The data Block Start

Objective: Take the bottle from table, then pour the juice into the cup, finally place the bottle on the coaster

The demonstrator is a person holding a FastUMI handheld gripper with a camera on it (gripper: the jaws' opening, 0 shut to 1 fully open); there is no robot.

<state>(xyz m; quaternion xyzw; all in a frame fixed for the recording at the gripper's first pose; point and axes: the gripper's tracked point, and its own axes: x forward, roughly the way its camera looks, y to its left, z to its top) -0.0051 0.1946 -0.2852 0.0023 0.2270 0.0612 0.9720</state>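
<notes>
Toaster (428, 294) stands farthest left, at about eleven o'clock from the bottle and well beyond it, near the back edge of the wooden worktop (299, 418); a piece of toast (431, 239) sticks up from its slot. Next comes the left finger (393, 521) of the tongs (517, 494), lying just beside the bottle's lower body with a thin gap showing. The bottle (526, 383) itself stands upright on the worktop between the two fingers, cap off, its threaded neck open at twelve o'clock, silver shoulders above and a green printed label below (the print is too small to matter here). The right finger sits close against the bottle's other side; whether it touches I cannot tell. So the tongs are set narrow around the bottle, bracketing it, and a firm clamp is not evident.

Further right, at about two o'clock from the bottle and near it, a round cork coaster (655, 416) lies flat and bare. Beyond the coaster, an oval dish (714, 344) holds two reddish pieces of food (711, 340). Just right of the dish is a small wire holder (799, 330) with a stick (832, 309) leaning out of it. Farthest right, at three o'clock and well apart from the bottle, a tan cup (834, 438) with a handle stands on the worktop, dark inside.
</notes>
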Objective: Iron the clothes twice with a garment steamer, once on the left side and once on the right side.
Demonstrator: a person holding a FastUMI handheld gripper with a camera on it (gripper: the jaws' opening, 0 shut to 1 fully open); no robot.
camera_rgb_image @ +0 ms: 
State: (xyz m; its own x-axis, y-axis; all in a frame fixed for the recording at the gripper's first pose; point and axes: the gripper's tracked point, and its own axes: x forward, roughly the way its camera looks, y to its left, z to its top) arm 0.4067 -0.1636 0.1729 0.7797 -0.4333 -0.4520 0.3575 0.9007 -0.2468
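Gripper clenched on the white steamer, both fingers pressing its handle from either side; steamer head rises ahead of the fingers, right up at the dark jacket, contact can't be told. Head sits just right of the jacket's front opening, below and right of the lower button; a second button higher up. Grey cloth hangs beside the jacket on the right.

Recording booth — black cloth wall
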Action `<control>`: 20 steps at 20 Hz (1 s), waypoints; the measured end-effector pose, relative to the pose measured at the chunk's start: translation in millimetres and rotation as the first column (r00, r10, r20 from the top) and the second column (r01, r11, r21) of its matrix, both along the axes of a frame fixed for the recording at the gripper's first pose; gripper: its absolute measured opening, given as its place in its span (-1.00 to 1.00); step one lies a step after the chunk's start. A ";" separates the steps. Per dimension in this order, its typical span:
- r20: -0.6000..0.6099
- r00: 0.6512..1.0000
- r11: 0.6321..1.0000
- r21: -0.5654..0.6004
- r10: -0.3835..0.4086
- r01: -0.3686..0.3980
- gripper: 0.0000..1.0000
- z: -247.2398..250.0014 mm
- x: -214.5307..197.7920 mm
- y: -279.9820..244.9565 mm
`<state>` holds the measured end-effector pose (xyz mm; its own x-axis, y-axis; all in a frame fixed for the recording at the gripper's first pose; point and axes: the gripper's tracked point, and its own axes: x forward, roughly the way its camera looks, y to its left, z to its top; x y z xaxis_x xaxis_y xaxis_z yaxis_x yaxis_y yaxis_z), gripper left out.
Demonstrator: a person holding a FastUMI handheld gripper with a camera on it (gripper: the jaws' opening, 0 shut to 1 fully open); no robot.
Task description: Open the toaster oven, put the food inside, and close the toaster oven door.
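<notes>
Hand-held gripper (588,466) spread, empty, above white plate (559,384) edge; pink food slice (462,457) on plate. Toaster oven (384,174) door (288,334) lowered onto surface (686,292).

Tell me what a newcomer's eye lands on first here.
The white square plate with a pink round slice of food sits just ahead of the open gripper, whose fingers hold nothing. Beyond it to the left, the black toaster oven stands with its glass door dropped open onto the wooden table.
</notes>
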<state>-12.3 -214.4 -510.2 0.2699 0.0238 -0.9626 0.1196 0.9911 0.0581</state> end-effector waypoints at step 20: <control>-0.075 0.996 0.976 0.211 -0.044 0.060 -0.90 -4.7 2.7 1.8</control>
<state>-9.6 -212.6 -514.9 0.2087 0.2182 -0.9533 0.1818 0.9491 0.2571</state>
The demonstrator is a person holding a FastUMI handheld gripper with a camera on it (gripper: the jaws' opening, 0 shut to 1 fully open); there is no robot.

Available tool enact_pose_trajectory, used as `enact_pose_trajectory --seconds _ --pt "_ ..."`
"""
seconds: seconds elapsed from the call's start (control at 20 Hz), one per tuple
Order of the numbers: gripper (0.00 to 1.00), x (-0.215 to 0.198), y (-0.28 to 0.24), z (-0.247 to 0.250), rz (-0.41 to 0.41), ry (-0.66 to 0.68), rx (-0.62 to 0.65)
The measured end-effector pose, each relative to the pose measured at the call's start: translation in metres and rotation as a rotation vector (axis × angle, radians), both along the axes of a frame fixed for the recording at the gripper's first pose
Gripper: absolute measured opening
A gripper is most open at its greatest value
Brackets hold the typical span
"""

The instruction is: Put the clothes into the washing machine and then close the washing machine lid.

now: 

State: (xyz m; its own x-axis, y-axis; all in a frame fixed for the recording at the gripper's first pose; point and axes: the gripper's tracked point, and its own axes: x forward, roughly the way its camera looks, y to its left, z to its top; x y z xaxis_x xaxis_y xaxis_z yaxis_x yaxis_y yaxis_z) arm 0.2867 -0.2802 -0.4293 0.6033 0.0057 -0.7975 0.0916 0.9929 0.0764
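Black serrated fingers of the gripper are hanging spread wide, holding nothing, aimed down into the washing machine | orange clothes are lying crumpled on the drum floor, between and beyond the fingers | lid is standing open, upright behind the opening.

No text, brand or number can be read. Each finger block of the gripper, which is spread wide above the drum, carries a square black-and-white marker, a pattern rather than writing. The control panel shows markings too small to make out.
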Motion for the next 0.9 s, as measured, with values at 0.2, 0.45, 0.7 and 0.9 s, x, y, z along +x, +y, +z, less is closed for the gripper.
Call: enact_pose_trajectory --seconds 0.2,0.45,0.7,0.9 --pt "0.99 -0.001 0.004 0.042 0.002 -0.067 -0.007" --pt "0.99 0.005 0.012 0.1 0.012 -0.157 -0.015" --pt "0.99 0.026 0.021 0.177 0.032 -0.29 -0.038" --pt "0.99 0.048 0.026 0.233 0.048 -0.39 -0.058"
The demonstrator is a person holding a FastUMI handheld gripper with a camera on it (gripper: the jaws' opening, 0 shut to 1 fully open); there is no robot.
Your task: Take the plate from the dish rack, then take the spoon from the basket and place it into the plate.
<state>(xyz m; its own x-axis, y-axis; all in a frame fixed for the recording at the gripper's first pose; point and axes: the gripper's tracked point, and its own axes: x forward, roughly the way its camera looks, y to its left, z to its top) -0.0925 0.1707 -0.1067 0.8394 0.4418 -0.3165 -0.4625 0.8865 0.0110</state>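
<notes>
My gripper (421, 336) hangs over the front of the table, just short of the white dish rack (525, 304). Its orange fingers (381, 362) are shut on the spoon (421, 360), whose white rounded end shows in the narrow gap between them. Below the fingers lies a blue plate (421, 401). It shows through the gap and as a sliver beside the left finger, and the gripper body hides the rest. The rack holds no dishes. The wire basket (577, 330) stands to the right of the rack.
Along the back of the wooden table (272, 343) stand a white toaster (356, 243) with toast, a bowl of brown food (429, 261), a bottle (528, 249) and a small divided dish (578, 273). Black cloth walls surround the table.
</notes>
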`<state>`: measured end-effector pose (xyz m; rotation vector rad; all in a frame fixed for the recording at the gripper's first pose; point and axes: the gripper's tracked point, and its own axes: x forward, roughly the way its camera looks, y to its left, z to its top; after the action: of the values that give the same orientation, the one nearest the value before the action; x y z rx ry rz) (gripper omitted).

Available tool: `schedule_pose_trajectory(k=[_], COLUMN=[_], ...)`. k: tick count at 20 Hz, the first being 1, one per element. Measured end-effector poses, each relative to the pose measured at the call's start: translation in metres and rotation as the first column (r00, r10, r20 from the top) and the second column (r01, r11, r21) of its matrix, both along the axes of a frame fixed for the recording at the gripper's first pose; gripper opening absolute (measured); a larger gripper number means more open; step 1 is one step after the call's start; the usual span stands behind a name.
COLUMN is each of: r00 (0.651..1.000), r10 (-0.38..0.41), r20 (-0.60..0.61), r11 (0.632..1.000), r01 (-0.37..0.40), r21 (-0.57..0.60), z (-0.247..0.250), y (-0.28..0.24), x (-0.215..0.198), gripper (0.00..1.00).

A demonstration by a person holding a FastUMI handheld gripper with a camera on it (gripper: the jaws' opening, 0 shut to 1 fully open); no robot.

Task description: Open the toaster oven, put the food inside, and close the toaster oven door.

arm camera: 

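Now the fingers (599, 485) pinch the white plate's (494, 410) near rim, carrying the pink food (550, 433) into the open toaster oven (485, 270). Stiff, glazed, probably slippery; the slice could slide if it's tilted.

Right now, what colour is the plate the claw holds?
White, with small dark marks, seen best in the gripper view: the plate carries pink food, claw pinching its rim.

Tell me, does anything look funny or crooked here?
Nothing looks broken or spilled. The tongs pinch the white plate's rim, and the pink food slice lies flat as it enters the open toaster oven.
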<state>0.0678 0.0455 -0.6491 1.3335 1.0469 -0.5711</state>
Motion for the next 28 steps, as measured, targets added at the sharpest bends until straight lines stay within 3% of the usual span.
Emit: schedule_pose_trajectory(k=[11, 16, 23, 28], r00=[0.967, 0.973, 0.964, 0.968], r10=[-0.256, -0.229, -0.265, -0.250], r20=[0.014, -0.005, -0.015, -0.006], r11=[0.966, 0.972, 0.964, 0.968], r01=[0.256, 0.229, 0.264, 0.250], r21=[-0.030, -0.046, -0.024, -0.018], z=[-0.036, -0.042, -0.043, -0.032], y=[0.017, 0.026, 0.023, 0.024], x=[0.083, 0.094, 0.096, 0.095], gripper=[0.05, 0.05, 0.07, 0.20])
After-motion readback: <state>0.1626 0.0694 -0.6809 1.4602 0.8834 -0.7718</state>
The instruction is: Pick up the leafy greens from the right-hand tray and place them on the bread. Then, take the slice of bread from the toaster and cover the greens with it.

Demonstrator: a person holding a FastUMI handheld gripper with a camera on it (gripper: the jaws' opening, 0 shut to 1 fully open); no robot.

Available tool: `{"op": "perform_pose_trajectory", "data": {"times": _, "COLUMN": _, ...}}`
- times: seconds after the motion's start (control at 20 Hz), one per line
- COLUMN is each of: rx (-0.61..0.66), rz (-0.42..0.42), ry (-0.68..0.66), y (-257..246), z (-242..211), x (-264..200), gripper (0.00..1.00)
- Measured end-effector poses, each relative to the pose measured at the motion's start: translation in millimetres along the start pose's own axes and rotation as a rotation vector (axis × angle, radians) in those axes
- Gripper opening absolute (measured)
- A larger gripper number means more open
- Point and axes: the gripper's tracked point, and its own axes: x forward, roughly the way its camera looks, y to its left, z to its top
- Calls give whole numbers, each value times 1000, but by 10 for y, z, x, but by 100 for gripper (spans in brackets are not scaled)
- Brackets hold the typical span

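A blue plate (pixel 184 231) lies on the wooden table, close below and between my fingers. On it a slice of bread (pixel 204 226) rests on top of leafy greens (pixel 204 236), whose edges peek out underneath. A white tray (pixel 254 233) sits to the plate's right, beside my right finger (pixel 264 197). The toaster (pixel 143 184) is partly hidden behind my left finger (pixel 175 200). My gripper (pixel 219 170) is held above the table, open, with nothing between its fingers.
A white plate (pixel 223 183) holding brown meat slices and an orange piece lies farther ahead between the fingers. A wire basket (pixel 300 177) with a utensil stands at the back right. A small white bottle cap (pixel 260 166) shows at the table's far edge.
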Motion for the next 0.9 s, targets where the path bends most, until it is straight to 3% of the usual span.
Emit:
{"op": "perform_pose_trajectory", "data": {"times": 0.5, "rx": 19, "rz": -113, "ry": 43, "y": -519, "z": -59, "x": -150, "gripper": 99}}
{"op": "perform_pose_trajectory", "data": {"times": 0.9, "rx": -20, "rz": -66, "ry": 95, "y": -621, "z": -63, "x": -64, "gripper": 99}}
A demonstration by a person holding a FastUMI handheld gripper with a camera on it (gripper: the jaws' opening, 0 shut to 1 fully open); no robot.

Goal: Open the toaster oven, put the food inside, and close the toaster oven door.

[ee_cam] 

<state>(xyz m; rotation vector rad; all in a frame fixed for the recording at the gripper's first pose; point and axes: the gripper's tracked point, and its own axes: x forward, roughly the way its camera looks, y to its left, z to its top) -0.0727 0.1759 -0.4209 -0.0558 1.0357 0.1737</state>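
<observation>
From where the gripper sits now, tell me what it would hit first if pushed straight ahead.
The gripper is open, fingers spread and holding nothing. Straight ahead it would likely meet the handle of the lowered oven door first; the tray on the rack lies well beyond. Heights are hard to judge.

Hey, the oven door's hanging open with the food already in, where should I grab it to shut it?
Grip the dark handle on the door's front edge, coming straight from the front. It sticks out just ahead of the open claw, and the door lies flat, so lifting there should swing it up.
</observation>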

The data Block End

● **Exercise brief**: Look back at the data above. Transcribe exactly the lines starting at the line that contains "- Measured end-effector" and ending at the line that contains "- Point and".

● **Response for this exercise**:
- Measured end-effector poses, each relative to the pose measured at the motion's start: translation in millimetres along the start pose's own axes and rotation as a rotation vector (axis × angle, radians) in those axes
- Gripper opening absolute (measured)
- A larger gripper number means more open
- Point and axes: the gripper's tracked point, and its own axes: x forward, roughly the way its camera looks, y to its left, z to its top

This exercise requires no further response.